Dr. Catalona’s opinion on the debate about renaming Gleason grade group 1 prostate cancer “not cancer”

The International Society of Urologic Pathology (ISUP) 2019 modification of the prostate cancer grading system is now well-established for diagnosing and managing prostate cancer patients. Recently, some authors have called for removing the cancer label from Gleason grade group 1 (GG1). The goal of such declassification is to avoid the cancer label and solve the “overtreatment crisis” that is currently diminishing with more widespread appropriate adoption of active surveillance of prostate cancer with a low risk of disease progression.

The central issue under consideration is whether it is appropriate for urologists to direct pathologists who review prostate cancer specimens to change their well-established label of GG1 cancer regardless of other risk- assessment parameters. This would be a major step, as it would affect all men who would currently be offered active surveillance (AS) by telling them they do not have cancer to surveil and those who, under today’s guidelines, fall under the higher-risk GG2 category.

A so-called discrete choice experiment (DCEs) has been published to support the notion that patients, their partners, and healthy individuals all would prefer to have a “non-cancer” label applied GG1 prostate cancer, and it increased their choice of active surveillance. However, DCEs have numerous limitations and weaknesses. The participants are presented with oversimplified, non-real-life decisions; may not be completely aware of their true preferences and may be overwhelmed by the number of possible scenarios presented. The results may not apply well to real- world situations or across different populations. Most importantly, they may be unduly influenced by how the options are presented to them.

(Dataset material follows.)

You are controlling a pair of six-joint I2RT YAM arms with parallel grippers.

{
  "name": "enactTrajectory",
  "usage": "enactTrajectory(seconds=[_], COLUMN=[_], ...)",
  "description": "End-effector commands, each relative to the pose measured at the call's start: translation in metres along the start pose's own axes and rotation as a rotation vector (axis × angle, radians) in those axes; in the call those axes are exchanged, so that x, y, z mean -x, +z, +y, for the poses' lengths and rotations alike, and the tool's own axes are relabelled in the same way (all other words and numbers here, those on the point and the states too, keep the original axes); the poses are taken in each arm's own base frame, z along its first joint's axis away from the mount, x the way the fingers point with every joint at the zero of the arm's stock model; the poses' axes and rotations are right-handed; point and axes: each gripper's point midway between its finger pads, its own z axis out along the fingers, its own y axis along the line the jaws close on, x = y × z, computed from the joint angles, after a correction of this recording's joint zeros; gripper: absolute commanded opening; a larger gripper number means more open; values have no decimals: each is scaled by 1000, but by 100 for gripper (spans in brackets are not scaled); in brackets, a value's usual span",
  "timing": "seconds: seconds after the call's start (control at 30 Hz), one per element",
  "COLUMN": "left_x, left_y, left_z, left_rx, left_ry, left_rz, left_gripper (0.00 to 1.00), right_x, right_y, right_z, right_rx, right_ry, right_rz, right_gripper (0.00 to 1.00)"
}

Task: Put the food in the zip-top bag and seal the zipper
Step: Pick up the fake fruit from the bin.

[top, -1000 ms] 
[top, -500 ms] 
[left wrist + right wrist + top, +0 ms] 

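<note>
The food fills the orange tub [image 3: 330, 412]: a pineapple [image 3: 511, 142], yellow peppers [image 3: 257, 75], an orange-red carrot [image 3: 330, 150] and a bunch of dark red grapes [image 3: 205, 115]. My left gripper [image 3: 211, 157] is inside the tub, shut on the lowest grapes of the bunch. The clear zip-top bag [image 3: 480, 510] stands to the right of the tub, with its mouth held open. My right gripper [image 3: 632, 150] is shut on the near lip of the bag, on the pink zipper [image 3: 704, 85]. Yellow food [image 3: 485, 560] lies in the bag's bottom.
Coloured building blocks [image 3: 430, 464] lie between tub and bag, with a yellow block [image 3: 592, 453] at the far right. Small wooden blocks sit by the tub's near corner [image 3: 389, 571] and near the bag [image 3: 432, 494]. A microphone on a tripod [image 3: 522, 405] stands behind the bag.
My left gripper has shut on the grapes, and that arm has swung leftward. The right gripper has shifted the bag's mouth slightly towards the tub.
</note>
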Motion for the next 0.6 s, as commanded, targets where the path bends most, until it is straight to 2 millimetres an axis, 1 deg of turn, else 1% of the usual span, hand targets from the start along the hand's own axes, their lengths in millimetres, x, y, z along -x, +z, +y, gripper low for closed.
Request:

Prostate cancer is a multifocal, heterogeneous disease; not all regions of cancer in the prostate exhibit the same risk profile; some progress at different rates. There are serious worries because we lack true knowledge. A small number of biopsy cores containing GG1 cancer may harbor genetic features associated with a high risk of progressing to a higher tumor grade having aggressive behavior, or the biopsy procedure may have failed to sample more aggressive disease elsewhere in the prostate.

Long-term follow-up is needed to assess the clinical significance of low-grade prostate cancers. To accurately assess the biology of GG1 disease, outcomes with more than 20-year follow-up of patients who were never treated, even after tumor reclassification, would be required. This would be an impracticable study that never could be undertaken.

If a person’s certain genetic functioning remains stable (well organized), then they remain healthy. If one’s genetic functioning becomes unstable, it can lead to the development of prostate cancer, activating oncogenes and inactivating tumor suppressor genes. Many GG1 cancers contain high genomic risk variants not found in normal prostate tissues. These high-risk genomic variants are identical to those seen with higher-grade tumors, sometimes with the same frequency, and suggest that GG2 tumors may arise from clones of GG1 tumors. The cancers containing such high-risk variants have worse pathology and more frequent recurrences after treatment. The greater the amount of GG1 cancer found in the diagnostic biopsy specimens, the more likely the tumor will express adverse genomic markers and behave aggressively.

Numerous unintended consequences would follow renaming GG1 cancer as “not cancer.” The incorrect grading of GG1 and GG2 tumors by some pathologists would result in some patients not receiving proper counseling for AS and others receiving unnecessary treatment. Thus, pathology review of biopsy slides can be crucial.

Additional prediction tools are now available to help overcome biopsy under-sampling and genetic risk issues. PSA isoform measurements, such as the Prostate Health Index and the Percent Free PSA, can be used to assess the clinical significance of prostate cancer as well as the risk of dying from prostate cancer. Testing germline blood or saliva DNA samples for monogenic and polygenic variants that are associated with disease aggressiveness is now available, and somatic genomic testing of biopsy specimens is gaining increased use. New pathology and imaging methods enhanced by artificial intelligence promise to reduce inter-reader variability and provide more accurate risk assessments.

The practical way forward is to continue to acknowledge the potential over-treatment issue and deal with it through developing evidence-based guidelines to increase the appropriate adoption and quality of active surveillance and integrate the new risk parameters with the traditional ones.

The medical community should insist upon basing proposed changes in GG classification on firm scientific evidence. The slow initial uptake of AS in the U.S. is not sufficient reason to change the biological definition of cancer. With the new 2019 USIP grading system classifying GG1 tumors as “1 on a scale of 1-5” rather than “6 on a scale of 2-10,” patients now feel more comfortable choosing AS for the lowest GG1 group.

The responsibility for proposed changes in the designation GG1 as cancer relies on urologists, radiation oncologists, medical oncologists, and pathologists; the ultimate authority to decide should remain in the purview of pathologists. Only 15% of pathologists support declassification. The arguments for renaming GG1 cancer are weakening, and there is strong support for retaining the cancer designation.